There’s no magic formula for being at university. Every year hundreds of preparatory articles for incoming students trend online but the absence of an important lesson is palpable: nobody’s student experience is the same and you shouldn’t feel any pressure to change yours in accordance to the “stereotypical student lifestyle” because it’s a myth. Over the last few days hundreds of new students have chatted to the Student Minds team in the Great Hall at GP registration and it couldn’t be clearer that everyone’s individual hopes, fears, experiences, and expectations are very different. Whilst some are buzzing from the Nottingham nightlife others live for exploring one of the greenest campuses in Europe.
If there’s one thing all students have in common it’s that they want to enjoy university. And everyone can! Nottingham’s huge Student’s Unions offers everything from deeply involved people-orientated activities that give you the chance to perform, debate, and compete, right down to niche groups with shared hobbies, or even just a shared desire to have a quiet evening watching an indie movie, baking cakes, or playing board games.
Sometimes it can feel threatening to see people settling into their groove and acclimatising to student life faster than you are. If people around you seem to have grown thriving groups of friends apparently out of thin air and you’re still finding your feet in that tricky balance between studying, socialising, and simply existing in a new and potentially frightening environment, remember that there’s no right way to be a student and there’s no pace too slow for making your mark and finding your corner. “Everyone does things in their own way” may sound like a cliché but it’s an immutable fact of student life. Nottingham is a culturally diverse hub of undergraduates and postgraduates of all ages from all over the globe, and it’s this reality that encapsulates what it means to be a student – it means whatever you choose it to mean.
– Freya Cumming-Webb, Campaign Group Leader at Nottingham Student Minds
Today on our facebook and twitter we’ve been asking what our followers wished they’d known in fresher’s week (or Week One as we call it at Nottingham). I think the thing I wish I’d known was quite simply ‘it will be ok’, it might not feel like it at times but there are things to do, people to meet and lots of support to fall back on if need be. Instead I think I spent a large part of my first week at university worrying about plagiarism rules! I was very lucky and found good friends, who I’ve since lived with, only a few doors away in my hall.
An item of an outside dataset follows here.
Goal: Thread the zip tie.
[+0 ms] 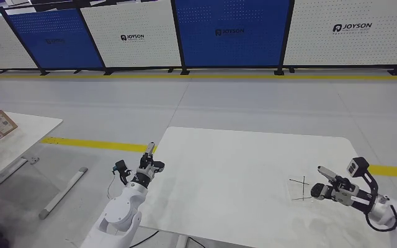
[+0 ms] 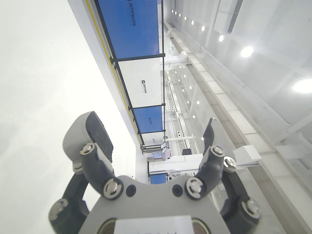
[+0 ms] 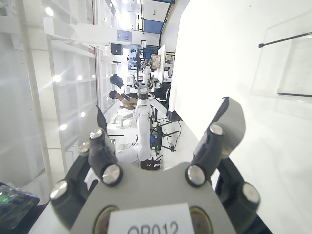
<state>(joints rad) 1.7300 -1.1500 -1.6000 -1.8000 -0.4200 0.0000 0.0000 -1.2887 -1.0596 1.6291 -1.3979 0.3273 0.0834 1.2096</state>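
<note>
Thin black zip ties point(image 1: 301, 181) lie crossed on a clear tray near the right edge of the white table point(image 1: 248, 186). In the right wrist view one zip tie point(image 3: 285, 39) runs across the clear tray point(image 3: 268, 74) and another zip tie point(image 3: 292, 95) lies along its near rim. My right gripper point(image 1: 317, 182) hovers just right of them, open and holding nothing point(image 3: 162, 104). My left gripper point(image 1: 152, 157) sits at the table's left edge, far from the ties, open with nothing between its fingers point(image 2: 152, 120).
A second white table point(image 1: 25, 133) with a cardboard box point(image 1: 5, 123) stands at the far left. Blue and white panels point(image 1: 232, 31) line the back behind a yellow floor stripe. The table's middle is bare.
</note>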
That won’t be the same for everyone but I think it does prove that most people can get on with most people. Think back to your friends at school, your best friends may well have been in your randomly assigned form groups and through time spent together, doing the same things friendship was formed. Now, I’m not suggesting everyone finds their best friends in hall, or that forcing yourself to do something you know you don’t enjoy with people will create friendship, but the duration of your course, not just the first week will be a series of experiments and pushing yourself. With hundreds of societies from sky diving to knitting, in a university of thousands of people you will find things you enjoy and your future best friends…quite simply it will be ok.
…but I haven’t found my niche yet, it doesn’t feel ok?!
Why not come along to Student Minds @ Sobar on Monday 29th September? There will be music, food, and if you feel lost just come and chat to someone in a Student Minds t-shirt!
Join our facebook and twitter pages to keep up to date with events and workshops we’re holding or come along to our Positive Minds course which offers suggestions about how to meet new people as well as a chance to chat openly about any struggles of starting university!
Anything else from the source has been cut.